> **YOUR GOAL**:
Where a line of the material contains the string "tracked", copy that line.

> **SOURCE MATERIAL**:

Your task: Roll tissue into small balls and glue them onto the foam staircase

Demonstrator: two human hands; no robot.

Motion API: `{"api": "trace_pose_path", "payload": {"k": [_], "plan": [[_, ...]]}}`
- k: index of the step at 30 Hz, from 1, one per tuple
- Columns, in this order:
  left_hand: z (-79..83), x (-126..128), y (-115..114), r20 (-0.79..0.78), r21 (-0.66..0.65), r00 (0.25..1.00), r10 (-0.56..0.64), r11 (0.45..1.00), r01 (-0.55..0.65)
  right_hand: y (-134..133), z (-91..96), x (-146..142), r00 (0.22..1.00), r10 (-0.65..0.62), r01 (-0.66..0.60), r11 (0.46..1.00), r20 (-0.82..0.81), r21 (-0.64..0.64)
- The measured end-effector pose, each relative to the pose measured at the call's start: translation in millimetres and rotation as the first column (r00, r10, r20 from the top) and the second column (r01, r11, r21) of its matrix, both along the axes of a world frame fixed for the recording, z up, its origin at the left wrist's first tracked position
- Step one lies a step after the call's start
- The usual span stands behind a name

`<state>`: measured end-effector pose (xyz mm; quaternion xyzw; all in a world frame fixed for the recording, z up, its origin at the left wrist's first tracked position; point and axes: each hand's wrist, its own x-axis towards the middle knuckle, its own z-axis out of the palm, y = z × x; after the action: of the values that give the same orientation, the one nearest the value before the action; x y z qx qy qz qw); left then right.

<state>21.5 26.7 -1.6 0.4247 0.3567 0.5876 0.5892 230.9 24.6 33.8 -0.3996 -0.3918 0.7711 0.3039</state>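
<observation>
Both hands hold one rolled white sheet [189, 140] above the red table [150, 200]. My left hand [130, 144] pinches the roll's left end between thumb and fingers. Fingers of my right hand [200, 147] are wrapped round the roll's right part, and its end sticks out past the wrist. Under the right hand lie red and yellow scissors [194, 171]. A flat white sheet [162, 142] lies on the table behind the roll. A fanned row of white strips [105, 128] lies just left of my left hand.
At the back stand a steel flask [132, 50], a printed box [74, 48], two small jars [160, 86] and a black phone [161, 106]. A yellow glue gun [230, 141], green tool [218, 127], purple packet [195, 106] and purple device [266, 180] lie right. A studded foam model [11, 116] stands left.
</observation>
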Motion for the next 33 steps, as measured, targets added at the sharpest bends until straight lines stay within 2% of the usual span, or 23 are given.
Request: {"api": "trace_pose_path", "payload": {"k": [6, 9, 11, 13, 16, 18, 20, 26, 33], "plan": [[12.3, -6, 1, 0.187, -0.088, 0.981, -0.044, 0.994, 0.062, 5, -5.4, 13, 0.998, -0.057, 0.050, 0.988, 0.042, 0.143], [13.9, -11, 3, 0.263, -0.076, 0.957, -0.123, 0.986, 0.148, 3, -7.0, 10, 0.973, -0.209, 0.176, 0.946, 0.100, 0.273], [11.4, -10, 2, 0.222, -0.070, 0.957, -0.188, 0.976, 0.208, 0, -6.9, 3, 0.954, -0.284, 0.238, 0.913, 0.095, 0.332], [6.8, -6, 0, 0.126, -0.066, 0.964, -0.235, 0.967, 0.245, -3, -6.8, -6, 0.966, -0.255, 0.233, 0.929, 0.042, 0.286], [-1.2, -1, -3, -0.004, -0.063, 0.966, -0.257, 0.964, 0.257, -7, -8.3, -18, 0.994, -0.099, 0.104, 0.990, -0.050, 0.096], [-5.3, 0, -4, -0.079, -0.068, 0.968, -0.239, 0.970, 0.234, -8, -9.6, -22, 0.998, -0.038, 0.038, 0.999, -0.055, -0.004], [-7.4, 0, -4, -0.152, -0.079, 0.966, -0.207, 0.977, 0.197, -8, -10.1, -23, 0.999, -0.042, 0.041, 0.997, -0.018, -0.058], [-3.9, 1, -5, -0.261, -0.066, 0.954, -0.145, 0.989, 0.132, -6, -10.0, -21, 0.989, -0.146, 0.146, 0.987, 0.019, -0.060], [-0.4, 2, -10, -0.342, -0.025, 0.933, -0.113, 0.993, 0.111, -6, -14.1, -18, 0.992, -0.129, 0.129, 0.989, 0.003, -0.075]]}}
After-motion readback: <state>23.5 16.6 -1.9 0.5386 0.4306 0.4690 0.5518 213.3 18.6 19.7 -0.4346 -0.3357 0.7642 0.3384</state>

> **RESULT OF THIS TASK**:
- The measured end-effector pose, each relative to the pose measured at the call's start: translation in millimetres and rotation as the first column (r00, r10, r20 from the top) and the second column (r01, r11, r21) of its matrix, both along the axes of a world frame fixed for the recording, z up, its origin at the left wrist's first tracked position
`<state>`: measured end-effector pose (xyz mm; quaternion xyzw; all in a world frame fixed for the recording, z up, its origin at the left wrist's first tracked position; point and axes: each hand's wrist, its own x-axis towards the middle knuckle, its own z-axis out of the palm, y = z × x; after the action: of the values that give the same orientation, the one nearest the value before the action; x y z qx qy qz qw); left then right.

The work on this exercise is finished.